Please give the whole listing again exactly, without any of its pictures.

## Input data
════════

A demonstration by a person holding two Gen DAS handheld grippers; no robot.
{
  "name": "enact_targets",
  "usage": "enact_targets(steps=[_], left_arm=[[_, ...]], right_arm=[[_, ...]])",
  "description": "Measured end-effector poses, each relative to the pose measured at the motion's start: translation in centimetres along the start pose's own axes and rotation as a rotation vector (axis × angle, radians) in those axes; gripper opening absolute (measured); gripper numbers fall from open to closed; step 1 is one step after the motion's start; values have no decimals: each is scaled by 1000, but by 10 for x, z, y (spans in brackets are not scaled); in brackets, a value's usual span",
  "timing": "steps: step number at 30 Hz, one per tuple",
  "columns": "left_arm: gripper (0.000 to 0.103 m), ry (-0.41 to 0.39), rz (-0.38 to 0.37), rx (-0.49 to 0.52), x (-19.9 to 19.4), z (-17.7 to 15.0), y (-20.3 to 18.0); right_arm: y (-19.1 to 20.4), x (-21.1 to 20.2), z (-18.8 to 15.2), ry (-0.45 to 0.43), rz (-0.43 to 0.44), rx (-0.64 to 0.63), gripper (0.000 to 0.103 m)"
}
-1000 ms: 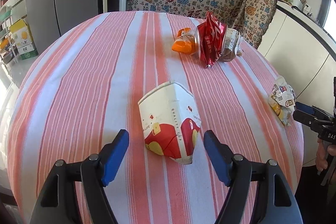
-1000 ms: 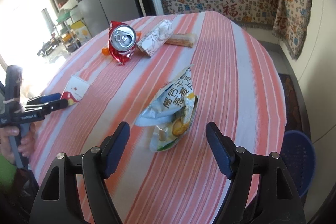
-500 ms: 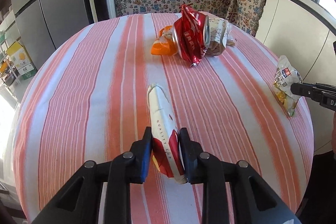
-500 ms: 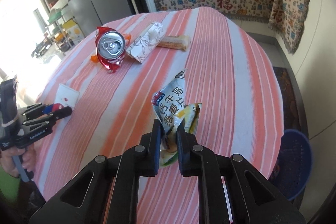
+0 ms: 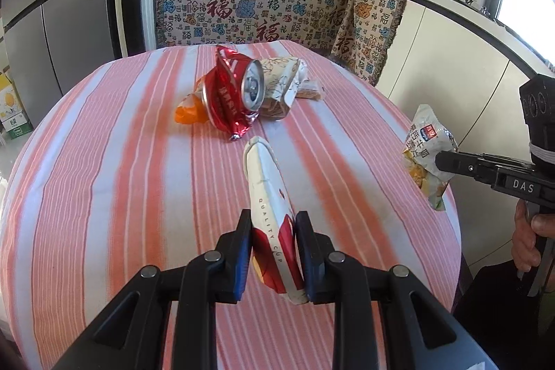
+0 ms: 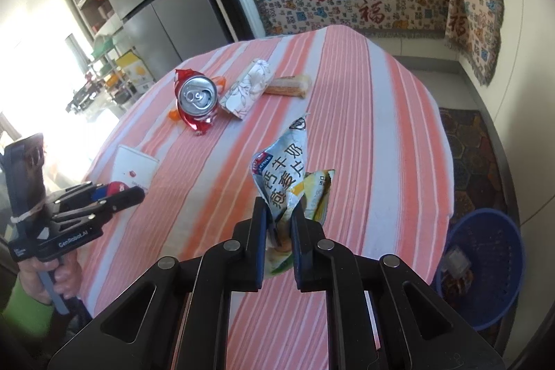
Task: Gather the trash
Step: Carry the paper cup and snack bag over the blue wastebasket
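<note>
L tongs (image 5: 274,250) pinch cup (image 5: 267,193); R tongs (image 6: 280,233) wrapper (image 6: 288,172).

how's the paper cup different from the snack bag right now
The paper cup is stiff white card with red print, squashed flat; the snack bag is thin crinkled foil, silver-blue and yellow. The cup sits in the left gripper, the bag in the right gripper. Both are clamped between shut jaws above the striped table.

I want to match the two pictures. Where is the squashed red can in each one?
Left wrist view: red can at upper middle, far across the table.
Right wrist view: red can at upper left.
Shared landmark: the flowery white wrapper lies right beside it in both.
</note>
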State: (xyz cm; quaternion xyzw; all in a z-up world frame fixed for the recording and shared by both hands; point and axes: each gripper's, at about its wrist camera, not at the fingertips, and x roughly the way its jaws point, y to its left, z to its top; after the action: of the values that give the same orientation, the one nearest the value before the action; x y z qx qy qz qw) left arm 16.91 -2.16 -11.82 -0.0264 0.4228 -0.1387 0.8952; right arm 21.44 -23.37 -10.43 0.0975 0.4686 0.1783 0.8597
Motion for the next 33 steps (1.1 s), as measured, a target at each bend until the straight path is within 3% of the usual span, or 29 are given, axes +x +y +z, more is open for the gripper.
enact_targets(steps=[5,15,26,33], left_arm=[[25,17,-57,23,6,14,-31],[25,23,-242,149,27,57,-151],[25,135,-391,259,101,86,-273],[25,212,-416,301,154,84,-324]], right_arm=[[-29,-25,5,-33,-11,49,11],[-136,-88,5,-65,-190,158,11],[-248,-104,-21,-15,-319,320,11],[-291,-100,-45,2,-328,421,11]])
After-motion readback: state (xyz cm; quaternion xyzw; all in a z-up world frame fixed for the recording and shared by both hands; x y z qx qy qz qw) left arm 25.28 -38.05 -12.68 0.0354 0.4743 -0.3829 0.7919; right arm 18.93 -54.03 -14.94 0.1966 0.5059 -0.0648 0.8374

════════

## Task answer
A demonstration by a person holding two Gen DAS handheld grippers; no robot.
{
  "name": "enact_targets",
  "usage": "enact_targets(steps=[_], left_arm=[[_, ...]], right_arm=[[_, ...]])",
  "description": "Measured end-effector poses, each relative to the pose measured at the motion's start: translation in centimetres along the start pose's own axes and rotation as a rotation vector (axis × angle, radians) in those axes; gripper opening absolute (measured); gripper numbers fall from open to closed; step 1 is one step after the motion's start; values have no decimals: each is scaled by 1000, but by 10 for x, z, y (spans in brackets are not scaled); in brackets, a value's usual span",
  "timing": "steps: step number at 30 Hz, one per tuple",
  "columns": "left_arm: gripper (0.000 to 0.103 m), ry (-0.41 to 0.39), rz (-0.38 to 0.37), rx (-0.49 to 0.52), x (-19.9 to 19.4), z (-17.7 to 15.0), y (-20.3 to 18.0); right_arm: y (-19.1 to 20.4), x (-21.1 to 20.2), z (-18.8 to 15.2), ry (-0.45 to 0.43), rz (-0.43 to 0.44), rx (-0.64 to 0.63), gripper (0.000 to 0.103 m)"
}
-1000 ms: 
-1000 ms: 
-500 ms: 
-500 ms: 
+0 ms: 
+0 ms: 
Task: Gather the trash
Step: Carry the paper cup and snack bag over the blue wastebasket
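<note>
L tongs (image 5: 274,250) pinch cup (image 5: 267,193); R tongs (image 6: 280,233) wrapper (image 6: 288,172).

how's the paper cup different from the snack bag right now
The paper cup is stiff white card with red print, squashed flat; the snack bag is thin crinkled foil, silver-blue and yellow. The cup sits in the left gripper, the bag in the right gripper. Both are clamped between shut jaws above the striped table.

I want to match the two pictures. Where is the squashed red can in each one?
Left wrist view: red can at upper middle, far across the table.
Right wrist view: red can at upper left.
Shared landmark: the flowery white wrapper lies right beside it in both.
</note>
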State: (xyz cm; quaternion xyzw; all in a z-up world frame fixed for the recording and shared by both hands; point and axes: each gripper's, at about its wrist camera, not at the fingertips, and x roughly the way its jaws point, y to its left, z to its top; after the action: of the values that give the same orientation, the one nearest the value before the action; x y z qx qy qz qw) left arm 16.91 -2.16 -11.82 -0.0264 0.4228 -0.1387 0.8952; right arm 21.44 -23.37 -10.43 0.0975 0.4686 0.1783 0.8597
Motion for the next 33 steps (1.1 s), as measured, a target at each bend until the straight path is within 3% of the usual span, or 29 are given, axes +x +y +z, more is open for the gripper.
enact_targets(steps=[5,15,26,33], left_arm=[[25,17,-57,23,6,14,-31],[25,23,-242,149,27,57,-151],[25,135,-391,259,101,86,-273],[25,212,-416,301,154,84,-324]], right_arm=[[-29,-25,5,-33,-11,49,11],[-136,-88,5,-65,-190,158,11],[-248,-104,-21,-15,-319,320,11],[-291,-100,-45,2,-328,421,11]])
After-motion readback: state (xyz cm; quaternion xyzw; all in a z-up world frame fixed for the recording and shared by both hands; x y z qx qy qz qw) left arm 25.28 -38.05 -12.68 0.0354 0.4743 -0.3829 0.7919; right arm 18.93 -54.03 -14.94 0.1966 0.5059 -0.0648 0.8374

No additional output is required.